═══ EXERCISE DATA

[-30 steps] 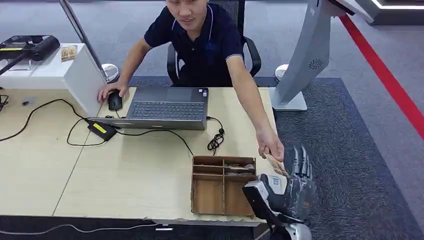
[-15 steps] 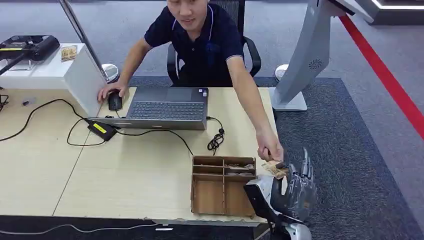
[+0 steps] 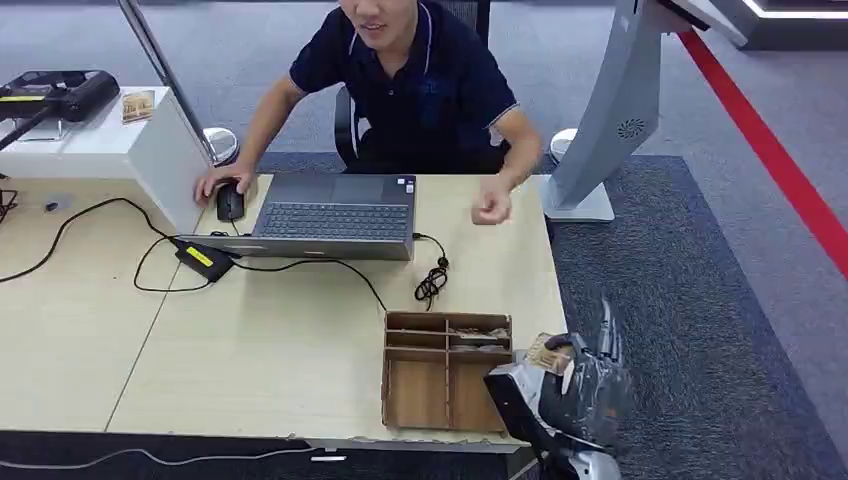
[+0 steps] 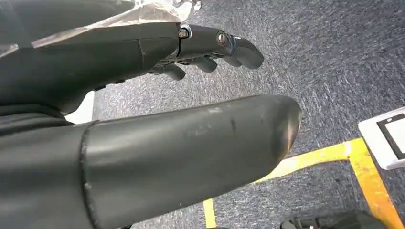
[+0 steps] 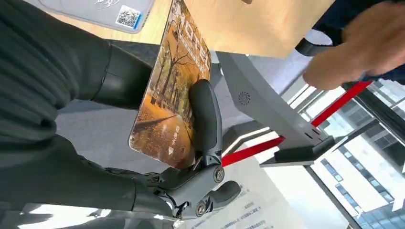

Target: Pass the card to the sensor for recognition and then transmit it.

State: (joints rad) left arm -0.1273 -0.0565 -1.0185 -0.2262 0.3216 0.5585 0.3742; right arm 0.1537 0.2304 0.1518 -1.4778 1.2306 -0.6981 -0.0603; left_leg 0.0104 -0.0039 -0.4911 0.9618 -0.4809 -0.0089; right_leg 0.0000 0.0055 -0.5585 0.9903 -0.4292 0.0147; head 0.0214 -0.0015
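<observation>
While the right hand point(image 3: 575, 375) sits just off the near right corner of the tabletop point(image 3: 250, 340), it grips the card point(image 3: 548, 354), pinched between thumb and fingers and held off the surface. Likely held clear like that so it can be swung to a sensor next. Which object is the sensor I can't tell; the grey kiosk stand point(image 3: 610, 110) beyond the tabletop is a candidate.

Right wrist view gives what the head view can't: card face is an orange tree-lined scene with small print, one finger point(image 5: 205, 114) lying across the printed side, the thumb side backing it. Grip looks firm, and most of the card sticks out past the fingers, which would suit presenting it flat.

Left hand point(image 4: 157, 109) hangs low over dark carpet with yellow floor tape point(image 4: 329, 157); fingers apart, holding nothing.

Just beside the right hand, a cardboard divider tray point(image 3: 447, 372) sits at the tabletop's near edge, its far compartments holding what look like more cards.

Further back: laptop point(image 3: 335, 215), black adapter point(image 3: 203, 259) with cables, mouse point(image 3: 230, 203) under a person's hand. The person's other hand point(image 3: 491, 204) is raised over the far right of the tabletop, well apart from the card and blurred in the wrist view.
</observation>
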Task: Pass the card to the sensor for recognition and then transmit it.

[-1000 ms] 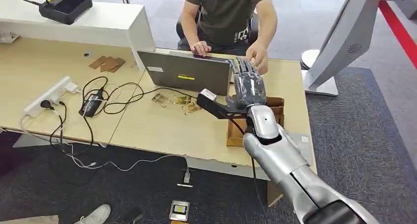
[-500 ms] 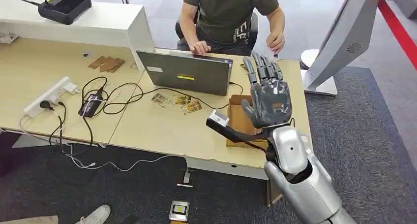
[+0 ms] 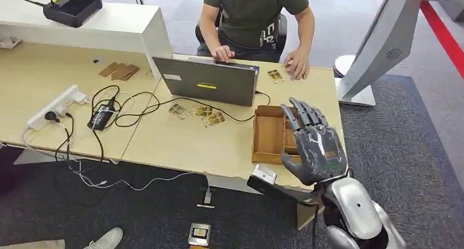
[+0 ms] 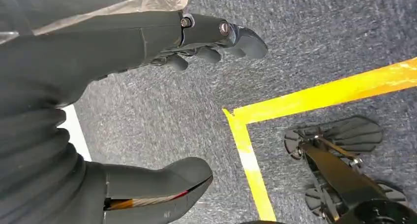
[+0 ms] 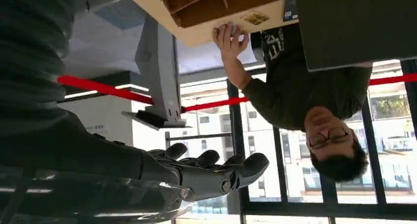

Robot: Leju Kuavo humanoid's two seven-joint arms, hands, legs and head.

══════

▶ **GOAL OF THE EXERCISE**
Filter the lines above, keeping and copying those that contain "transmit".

▶ **ANSWER TO THIS PROBLEM**
Target: Pass the card to the sensor for recognition and then transmit it.
Task: Pass the card to the sensor for recognition and then transmit it.

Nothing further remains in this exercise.